_Required action_. Give the following records again in full and without alteration.

_Listed records_.
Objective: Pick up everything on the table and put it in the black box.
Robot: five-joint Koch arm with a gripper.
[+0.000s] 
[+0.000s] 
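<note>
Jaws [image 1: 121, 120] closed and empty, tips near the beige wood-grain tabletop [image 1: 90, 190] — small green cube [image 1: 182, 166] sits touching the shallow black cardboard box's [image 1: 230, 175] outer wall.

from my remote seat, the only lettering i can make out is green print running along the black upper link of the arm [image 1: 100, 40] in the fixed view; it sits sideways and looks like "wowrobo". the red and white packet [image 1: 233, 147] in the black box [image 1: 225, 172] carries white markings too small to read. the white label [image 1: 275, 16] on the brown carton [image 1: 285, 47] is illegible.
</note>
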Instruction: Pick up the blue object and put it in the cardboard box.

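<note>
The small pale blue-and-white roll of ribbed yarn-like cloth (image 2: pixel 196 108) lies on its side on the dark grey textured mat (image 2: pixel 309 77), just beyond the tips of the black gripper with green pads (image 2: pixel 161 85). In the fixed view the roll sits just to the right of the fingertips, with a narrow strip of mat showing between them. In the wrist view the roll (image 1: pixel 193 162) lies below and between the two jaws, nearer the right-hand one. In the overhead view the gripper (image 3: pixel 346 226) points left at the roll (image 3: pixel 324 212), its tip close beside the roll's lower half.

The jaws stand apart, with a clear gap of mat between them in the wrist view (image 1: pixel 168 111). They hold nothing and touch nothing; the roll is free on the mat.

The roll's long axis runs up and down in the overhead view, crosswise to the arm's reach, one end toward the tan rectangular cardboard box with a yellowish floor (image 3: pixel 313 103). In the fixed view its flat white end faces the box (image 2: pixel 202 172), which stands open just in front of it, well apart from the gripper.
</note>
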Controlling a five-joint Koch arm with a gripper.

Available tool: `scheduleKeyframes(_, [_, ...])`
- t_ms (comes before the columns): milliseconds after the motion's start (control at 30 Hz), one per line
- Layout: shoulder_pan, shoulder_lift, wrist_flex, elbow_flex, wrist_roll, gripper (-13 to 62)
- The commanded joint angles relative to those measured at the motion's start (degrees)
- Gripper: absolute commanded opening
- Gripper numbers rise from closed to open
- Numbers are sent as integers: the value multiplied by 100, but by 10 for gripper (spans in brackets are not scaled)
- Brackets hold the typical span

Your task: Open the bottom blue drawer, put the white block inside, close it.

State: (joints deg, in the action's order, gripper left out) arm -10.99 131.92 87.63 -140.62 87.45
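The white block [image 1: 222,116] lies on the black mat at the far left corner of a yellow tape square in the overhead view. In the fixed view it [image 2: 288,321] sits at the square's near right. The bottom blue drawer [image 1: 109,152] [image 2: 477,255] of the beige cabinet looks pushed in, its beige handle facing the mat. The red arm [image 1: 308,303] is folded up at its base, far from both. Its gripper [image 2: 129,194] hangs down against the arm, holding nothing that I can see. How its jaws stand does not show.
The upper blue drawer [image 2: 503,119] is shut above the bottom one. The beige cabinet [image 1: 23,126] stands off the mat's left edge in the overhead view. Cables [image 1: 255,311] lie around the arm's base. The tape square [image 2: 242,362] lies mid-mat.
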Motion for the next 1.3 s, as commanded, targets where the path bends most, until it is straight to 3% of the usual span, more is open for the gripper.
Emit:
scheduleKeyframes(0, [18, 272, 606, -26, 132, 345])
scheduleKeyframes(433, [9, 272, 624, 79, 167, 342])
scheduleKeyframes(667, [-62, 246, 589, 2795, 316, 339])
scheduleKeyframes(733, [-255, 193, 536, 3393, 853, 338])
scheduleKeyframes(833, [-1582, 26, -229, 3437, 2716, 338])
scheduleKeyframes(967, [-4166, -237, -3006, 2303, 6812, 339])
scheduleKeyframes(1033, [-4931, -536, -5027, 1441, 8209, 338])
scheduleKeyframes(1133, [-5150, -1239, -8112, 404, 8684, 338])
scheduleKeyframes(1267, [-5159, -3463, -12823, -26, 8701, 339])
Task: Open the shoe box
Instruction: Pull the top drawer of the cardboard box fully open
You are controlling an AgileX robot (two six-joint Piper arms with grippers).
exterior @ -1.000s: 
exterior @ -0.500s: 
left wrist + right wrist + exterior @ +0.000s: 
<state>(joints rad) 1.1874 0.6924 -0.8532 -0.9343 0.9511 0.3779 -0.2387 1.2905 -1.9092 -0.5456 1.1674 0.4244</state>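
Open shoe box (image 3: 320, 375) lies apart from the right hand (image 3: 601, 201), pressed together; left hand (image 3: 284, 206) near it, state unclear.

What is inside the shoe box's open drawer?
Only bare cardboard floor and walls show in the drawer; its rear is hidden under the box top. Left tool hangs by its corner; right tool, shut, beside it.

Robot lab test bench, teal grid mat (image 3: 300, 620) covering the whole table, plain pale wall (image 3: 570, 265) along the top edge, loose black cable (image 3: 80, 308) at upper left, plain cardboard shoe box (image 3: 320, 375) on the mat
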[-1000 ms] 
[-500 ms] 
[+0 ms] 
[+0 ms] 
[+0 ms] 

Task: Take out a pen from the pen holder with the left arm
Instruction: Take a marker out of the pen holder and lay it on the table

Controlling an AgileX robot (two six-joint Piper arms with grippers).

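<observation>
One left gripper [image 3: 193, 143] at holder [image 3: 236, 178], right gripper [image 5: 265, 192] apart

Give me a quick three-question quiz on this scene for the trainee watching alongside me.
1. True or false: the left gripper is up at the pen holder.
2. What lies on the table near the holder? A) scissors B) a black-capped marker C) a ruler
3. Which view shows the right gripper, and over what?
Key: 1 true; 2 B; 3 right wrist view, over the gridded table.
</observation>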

_Response box_.
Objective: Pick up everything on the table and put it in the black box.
Robot: five-joint Koch arm with a gripper.
[+0.000s] 
[+0.000s] 
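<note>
Jaws [image 1: 121, 120] closed and empty, tips near the beige wood-grain tabletop [image 1: 90, 190] — small green cube [image 1: 182, 166] sits touching the shallow black cardboard box's [image 1: 230, 175] outer wall.

from my remote seat, the only lettering i can make out is green print running along the black upper link of the arm [image 1: 100, 40] in the fixed view; it sits sideways and looks like "wowrobo". the red and white packet [image 1: 233, 147] in the black box [image 1: 225, 172] carries white markings too small to read. the white label [image 1: 275, 16] on the brown carton [image 1: 285, 47] is illegible.
</note>
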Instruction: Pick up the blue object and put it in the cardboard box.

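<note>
The small pale blue-and-white roll of ribbed yarn-like cloth (image 2: pixel 196 108) lies on its side on the dark grey textured mat (image 2: pixel 309 77), just beyond the tips of the black gripper with green pads (image 2: pixel 161 85). In the fixed view the roll sits just to the right of the fingertips, with a narrow strip of mat showing between them. In the wrist view the roll (image 1: pixel 193 162) lies below and between the two jaws, nearer the right-hand one. In the overhead view the gripper (image 3: pixel 346 226) points left at the roll (image 3: pixel 324 212), its tip close beside the roll's lower half.

The jaws stand apart, with a clear gap of mat between them in the wrist view (image 1: pixel 168 111). They hold nothing and touch nothing; the roll is free on the mat.

The roll's long axis runs up and down in the overhead view, crosswise to the arm's reach, one end toward the tan rectangular cardboard box with a yellowish floor (image 3: pixel 313 103). In the fixed view its flat white end faces the box (image 2: pixel 202 172), which stands open just in front of it, well apart from the gripper.
</note>
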Controlling a five-joint Koch arm with a gripper.

Available tool: `scheduleKeyframes(_, [_, ...])`
- t_ms (comes before the columns): milliseconds after the motion's start (control at 30 Hz), one per line
- Layout: shoulder_pan, shoulder_lift, wrist_flex, elbow_flex, wrist_roll, gripper (-13 to 62)
- The commanded joint angles relative to those measured at the motion's start (degrees)
- Gripper: absolute commanded opening
- Gripper numbers rise from closed to open
- Numbers are sent as integers: the value multiplied by 100, but by 10 for gripper (spans in brackets are not scaled)
- Brackets hold the typical span

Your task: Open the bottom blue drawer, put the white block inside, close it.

State: (joints deg, in the action's order, gripper left out) arm -10.99 131.92 87.63 -140.62 87.45
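The white block [image 1: 222,116] lies on the black mat at the far left corner of a yellow tape square in the overhead view. In the fixed view it [image 2: 288,321] sits at the square's near right. The bottom blue drawer [image 1: 109,152] [image 2: 477,255] of the beige cabinet looks pushed in, its beige handle facing the mat. The red arm [image 1: 308,303] is folded up at its base, far from both. Its gripper [image 2: 129,194] hangs down against the arm, holding nothing that I can see. How its jaws stand does not show.
The upper blue drawer [image 2: 503,119] is shut above the bottom one. The beige cabinet [image 1: 23,126] stands off the mat's left edge in the overhead view. Cables [image 1: 255,311] lie around the arm's base. The tape square [image 2: 242,362] lies mid-mat.
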Motion for the next 1.3 s, as commanded, targets where the path bends most, until it is straight to 3% of the usual span, more is open for the gripper.
Emit:
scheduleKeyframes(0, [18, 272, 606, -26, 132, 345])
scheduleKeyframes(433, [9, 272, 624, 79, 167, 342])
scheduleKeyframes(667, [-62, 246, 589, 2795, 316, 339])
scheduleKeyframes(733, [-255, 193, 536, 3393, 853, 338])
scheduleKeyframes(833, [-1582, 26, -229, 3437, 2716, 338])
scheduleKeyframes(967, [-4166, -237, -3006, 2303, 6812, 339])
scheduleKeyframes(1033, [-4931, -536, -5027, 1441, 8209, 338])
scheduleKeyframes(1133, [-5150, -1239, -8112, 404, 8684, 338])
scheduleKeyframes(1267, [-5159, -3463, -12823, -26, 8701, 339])
Task: Open the shoe box
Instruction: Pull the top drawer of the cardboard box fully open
You are controlling an AgileX robot (two six-joint Piper arms with grippers).
exterior @ -1.000s: 
exterior @ -0.500s: 
left wrist + right wrist + exterior @ +0.000s: 
<state>(joints rad) 1.1874 0.6924 -0.8532 -0.9343 0.9511 0.3779 -0.2387 1.2905 -1.9092 -0.5456 1.1674 0.4244</state>
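Open shoe box (image 3: 320, 375) lies apart from the right hand (image 3: 601, 201), pressed together; left hand (image 3: 284, 206) near it, state unclear.

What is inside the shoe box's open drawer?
Only bare cardboard floor and walls show in the drawer; its rear is hidden under the box top. Left tool hangs by its corner; right tool, shut, beside it.

Robot lab test bench, teal grid mat (image 3: 300, 620) covering the whole table, plain pale wall (image 3: 570, 265) along the top edge, loose black cable (image 3: 80, 308) at upper left, plain cardboard shoe box (image 3: 320, 375) on the mat
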[-1000 ms] 
[-500 ms] 
[+0 ms] 
[+0 ms] 
[+0 ms] 

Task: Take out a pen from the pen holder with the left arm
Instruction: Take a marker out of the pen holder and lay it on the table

Controlling an AgileX robot (two six-joint Piper arms with grippers).

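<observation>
One left gripper [image 3: 193, 143] at holder [image 3: 236, 178], right gripper [image 5: 265, 192] apart

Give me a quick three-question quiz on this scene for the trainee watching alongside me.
1. True or false: the left gripper is up at the pen holder.
2. What lies on the table near the holder? A) scissors B) a black-capped marker C) a ruler
3. Which view shows the right gripper, and over what?
Key: 1 true; 2 B; 3 right wrist view, over the gridded table.
</observation>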

No further output is needed here.